Ein Testament ist nur so gut wie seine Umsetzung. Wo Erben zerstritten, weit weg oder überfordert sind, hilft eine Person mit Auftrag und Vollmacht.
Definition
Der Willensvollstrecker ist eine im Testament eingesetzte Person, die den Nachlass verwaltet, Schulden bezahlt, Vermächtnisse ausrichtet und die Teilung nach den Anordnungen des Erblassers vorbereitet. Die Einsetzung ist nur im Testament möglich, nicht im Erbvertrag. Die Person kann eine Privatperson, ein Notar, eine Treuhänderin oder eine Bank sein.
Das Wichtigste erklärt
Sinnvoll ist die Einsetzung bei komplexen Nachlässen mit Liegenschaften, Firmenanteilen oder Auslandbezug, bei Patchworkfamilien und überall dort, wo Konflikte absehbar sind. Der Willensvollstrecker hat Anspruch auf eine angemessene Vergütung, in der Regel nach Aufwand. Er handelt unabhängig von den Erben, unterliegt aber der Aufsicht der Behörde.

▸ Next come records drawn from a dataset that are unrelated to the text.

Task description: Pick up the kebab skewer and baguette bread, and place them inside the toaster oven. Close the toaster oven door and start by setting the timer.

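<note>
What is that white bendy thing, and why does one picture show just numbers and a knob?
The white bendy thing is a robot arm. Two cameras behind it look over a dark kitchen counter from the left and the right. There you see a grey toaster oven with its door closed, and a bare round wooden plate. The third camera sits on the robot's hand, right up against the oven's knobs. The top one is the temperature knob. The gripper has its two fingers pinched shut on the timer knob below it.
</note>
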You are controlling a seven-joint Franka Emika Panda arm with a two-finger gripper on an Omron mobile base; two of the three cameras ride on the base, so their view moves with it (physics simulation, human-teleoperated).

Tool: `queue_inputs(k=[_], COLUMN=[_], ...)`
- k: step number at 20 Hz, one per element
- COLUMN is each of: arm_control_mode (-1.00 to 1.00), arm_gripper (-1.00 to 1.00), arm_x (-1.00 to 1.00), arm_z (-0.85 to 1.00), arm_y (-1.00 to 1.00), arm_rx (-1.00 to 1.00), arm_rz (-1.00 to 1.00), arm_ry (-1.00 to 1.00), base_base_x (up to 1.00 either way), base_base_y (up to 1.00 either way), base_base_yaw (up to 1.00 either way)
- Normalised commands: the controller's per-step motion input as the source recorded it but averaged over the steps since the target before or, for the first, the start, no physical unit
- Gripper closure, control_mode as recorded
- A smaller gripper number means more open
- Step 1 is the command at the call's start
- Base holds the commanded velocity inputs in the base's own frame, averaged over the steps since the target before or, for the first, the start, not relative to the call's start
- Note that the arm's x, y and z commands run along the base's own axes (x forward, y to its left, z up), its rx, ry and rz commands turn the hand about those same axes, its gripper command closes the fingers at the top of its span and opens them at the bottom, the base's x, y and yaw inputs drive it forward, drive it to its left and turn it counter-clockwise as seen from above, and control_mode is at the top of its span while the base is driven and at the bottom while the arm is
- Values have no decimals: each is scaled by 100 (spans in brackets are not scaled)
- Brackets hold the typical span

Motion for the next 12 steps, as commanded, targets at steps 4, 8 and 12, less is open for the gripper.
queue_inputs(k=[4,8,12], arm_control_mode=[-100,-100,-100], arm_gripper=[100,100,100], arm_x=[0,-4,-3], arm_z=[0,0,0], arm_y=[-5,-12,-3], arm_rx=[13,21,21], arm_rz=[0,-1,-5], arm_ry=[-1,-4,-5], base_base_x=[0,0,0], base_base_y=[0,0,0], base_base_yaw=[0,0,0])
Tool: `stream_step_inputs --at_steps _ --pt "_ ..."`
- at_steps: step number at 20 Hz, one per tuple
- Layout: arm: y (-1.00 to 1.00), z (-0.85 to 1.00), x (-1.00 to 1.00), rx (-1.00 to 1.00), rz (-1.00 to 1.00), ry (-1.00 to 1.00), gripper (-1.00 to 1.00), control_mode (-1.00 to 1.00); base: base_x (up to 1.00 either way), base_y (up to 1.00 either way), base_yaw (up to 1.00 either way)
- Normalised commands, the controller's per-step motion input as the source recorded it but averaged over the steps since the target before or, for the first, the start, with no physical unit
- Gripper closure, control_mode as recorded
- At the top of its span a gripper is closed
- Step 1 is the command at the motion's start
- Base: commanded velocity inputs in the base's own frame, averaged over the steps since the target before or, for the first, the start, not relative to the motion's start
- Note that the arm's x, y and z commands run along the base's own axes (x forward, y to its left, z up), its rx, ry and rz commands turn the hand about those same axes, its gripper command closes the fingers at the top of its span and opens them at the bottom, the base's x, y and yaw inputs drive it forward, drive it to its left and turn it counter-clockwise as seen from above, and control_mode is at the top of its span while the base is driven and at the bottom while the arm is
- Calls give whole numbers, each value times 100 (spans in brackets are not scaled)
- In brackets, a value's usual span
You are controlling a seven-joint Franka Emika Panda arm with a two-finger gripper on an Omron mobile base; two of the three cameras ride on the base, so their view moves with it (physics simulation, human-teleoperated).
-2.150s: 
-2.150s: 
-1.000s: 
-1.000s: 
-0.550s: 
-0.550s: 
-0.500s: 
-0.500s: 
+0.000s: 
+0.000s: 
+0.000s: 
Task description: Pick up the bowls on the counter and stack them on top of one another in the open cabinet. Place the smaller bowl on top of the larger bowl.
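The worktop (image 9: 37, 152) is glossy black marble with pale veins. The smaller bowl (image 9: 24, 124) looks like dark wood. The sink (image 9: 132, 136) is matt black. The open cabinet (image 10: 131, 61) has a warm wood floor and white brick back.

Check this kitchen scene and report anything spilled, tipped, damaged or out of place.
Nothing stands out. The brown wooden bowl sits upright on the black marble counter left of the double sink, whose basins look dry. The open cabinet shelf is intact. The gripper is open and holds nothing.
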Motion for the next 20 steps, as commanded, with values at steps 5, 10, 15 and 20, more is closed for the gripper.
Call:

Ein Ersatz sollte benannt werden, falls die erste Person das Amt ablehnt oder nicht mehr kann.
Worauf achten
- Eignung: Fachwissen, Neutralität, Verfügbarkeit und Alter der Person
- Vergütung im Testament regeln oder dem Aufwand überlassen
- Ersatzperson benennen
- Einsetzung mit Vorsorgeauftrag und Vollmachten abstimmen
Häufige Fehler
- Einen Erben einsetzen, der dann zwischen den Rollen steht
- Die Einsetzung in den Erbvertrag schreiben, wo sie ungültig ist
- Niemanden informieren, sodass das Testament erst spät gefunden wird
Dieser Beitrag dient der allgemeinen Information und ersetzt keine persönliche Beratung. Stand 2026.